John has a wide array of experience working with statutory policing institutions in Northern Ireland and beyond. Much of his work relates to critical examination of police practice, particularly around police stop and search and police powers. He also has experience of police training, along with advisory and consultancy roles which provide unique internal and external perspectives on policing more generally.
Dr Sharon Lambert
Dr Sharon Lambert joined the teaching staff in the School of Applied Psychology in 2014 following a number of years working within community-based settings that provided supports to socially excluded groups. Here research interests revolve primarily around the impact of trauma on development, its link with substance dependence and mental health and consequent considerations for service design and delivery. Sharon conducts research with community-based partners such as addiction, homelessness, criminal justice and education organisations. She is a member of the Psychological Society of Ireland, Silent Voices Advisory Group and was appointed to the statutory Parole Board by the Minister for Justice.
Dr Richard Healy
Dr Richard Healy completed his PhD in 2020 and worked for a number of years lecturing in Maynooth University in the schools of sociology and criminology. He then worked in Shelton Abbey prison, working with inmates just prior to release, attempting to re-integrate long serving offenders with education and housing needs.

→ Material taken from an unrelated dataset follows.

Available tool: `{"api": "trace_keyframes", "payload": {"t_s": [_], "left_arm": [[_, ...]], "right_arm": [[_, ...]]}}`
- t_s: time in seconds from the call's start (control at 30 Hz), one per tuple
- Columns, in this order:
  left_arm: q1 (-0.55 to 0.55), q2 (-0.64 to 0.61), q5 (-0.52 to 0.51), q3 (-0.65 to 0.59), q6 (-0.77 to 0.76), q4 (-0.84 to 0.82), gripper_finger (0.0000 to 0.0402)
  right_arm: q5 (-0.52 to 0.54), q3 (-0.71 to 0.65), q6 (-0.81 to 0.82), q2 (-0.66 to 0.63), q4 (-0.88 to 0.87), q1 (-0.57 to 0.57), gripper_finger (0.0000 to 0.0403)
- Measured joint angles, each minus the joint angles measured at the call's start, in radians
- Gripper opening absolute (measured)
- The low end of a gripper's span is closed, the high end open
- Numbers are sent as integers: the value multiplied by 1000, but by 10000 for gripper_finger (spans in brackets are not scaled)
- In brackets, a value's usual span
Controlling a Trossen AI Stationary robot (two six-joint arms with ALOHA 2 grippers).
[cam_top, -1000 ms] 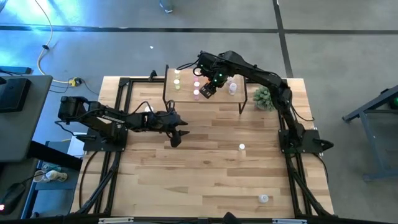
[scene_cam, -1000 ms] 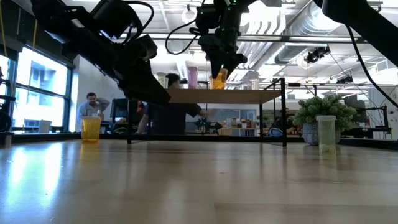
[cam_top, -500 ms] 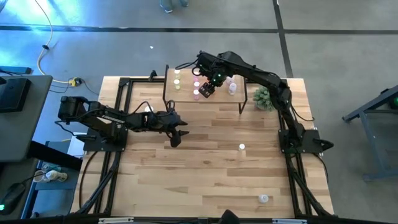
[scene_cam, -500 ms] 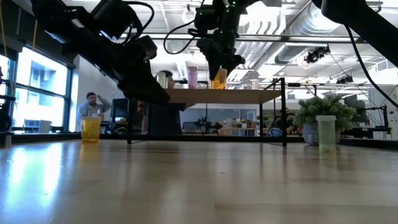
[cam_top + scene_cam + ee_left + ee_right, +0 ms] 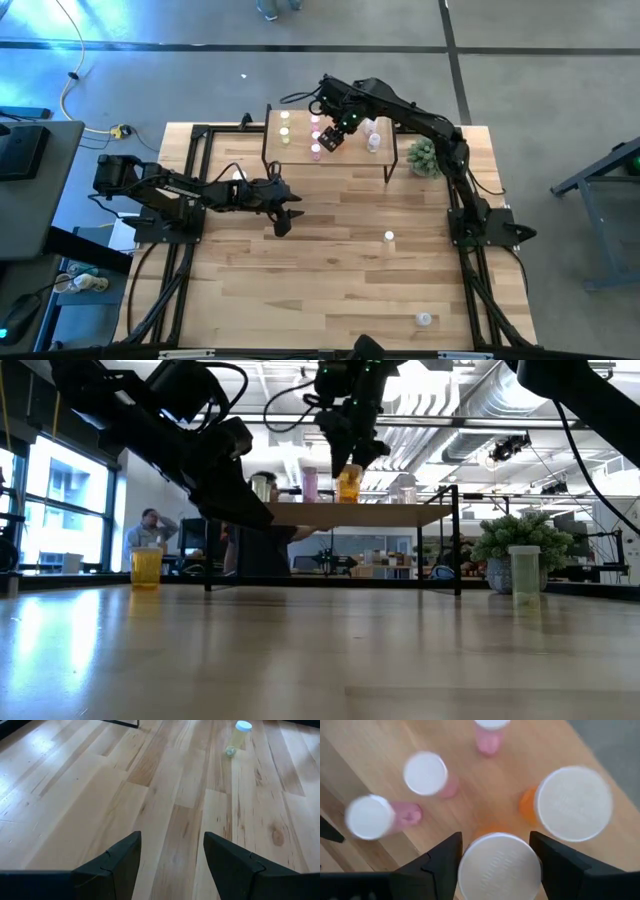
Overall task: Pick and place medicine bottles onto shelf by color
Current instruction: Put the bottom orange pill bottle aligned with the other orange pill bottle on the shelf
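On the low light-wood shelf [image 5: 325,150], the right claw [image 5: 499,851], fingers apart, releases a white-capped orange bottle [image 5: 499,867]; next, lift clear.

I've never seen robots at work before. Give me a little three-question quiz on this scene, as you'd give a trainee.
1. True or false: the left gripper is holding a bottle.
2. What is the right gripper poised above? A. the shelf B. the plant C. the bare tabletop
3. Fill in: the white-capped bottle directly below the right gripper's fingers has a body coloured ____.

Key: 1. False; its fingers stand apart over bare wood with nothing between them. 2. A. 3. Orange; it stands on the shelf beside another orange bottle and the pink bottles.
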Motion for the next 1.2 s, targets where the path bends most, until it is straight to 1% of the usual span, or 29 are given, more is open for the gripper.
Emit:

Richard has been a member of the group Service Users Rights in Action since 2015, worked with long term homelessness and has published several reports informed by methadone use in the Republic of Ireland and the human rights of service users.
A former service user, Richard spent two decades using methadone services in both a clinical and out-patient capacity. Currently, Richard has three papers under peer review and is now employed in disability. Richard's other research interests are the use of sacred medicine and alternative modes of recovery.
Andy O'Hara
Andy O’Hara has been an active community worker for over 10 years. He has worked with those most marginalised, oppressed and excluded from power to create the conditions for those groups to play a lead role in increasing their participation in programmes, projects, policies, strategies and decision making spaces which recognises and addresses barriers, including structural barriers to meaningful participation at all levels which can enable us to formulate strategies that go beyond consultation and create a policy context for full participation that can lead to social change. Andy currently works in UISCE, which works for and with People Who Use Drugs to ensure their voices are heard in decision making spaces.
Andy currently represents UISCE on the National Oversight Committee (NOC). Session Title: Peer Partnership for Change.
Anna Quigley
Anna is Co-ordinator of Citywide Drugs Crisis Campaign, a network of community organisations involved in responding to the drugs problem in Ireland. Anna has over 30 years experience working in community development and drug-related issues and has passionate commitment to the engagement of the people who are most affected by public policies in the development and implementation of those policies.
Anna participates as a community representative on the national government structures that oversee Ireland’s National Drugs Strategy (NDS).
She is currently a members of the National Oversight Committee (NOC) for the NDS and is also Citywide’s representative on the EU Civil Society Forum on Drugs.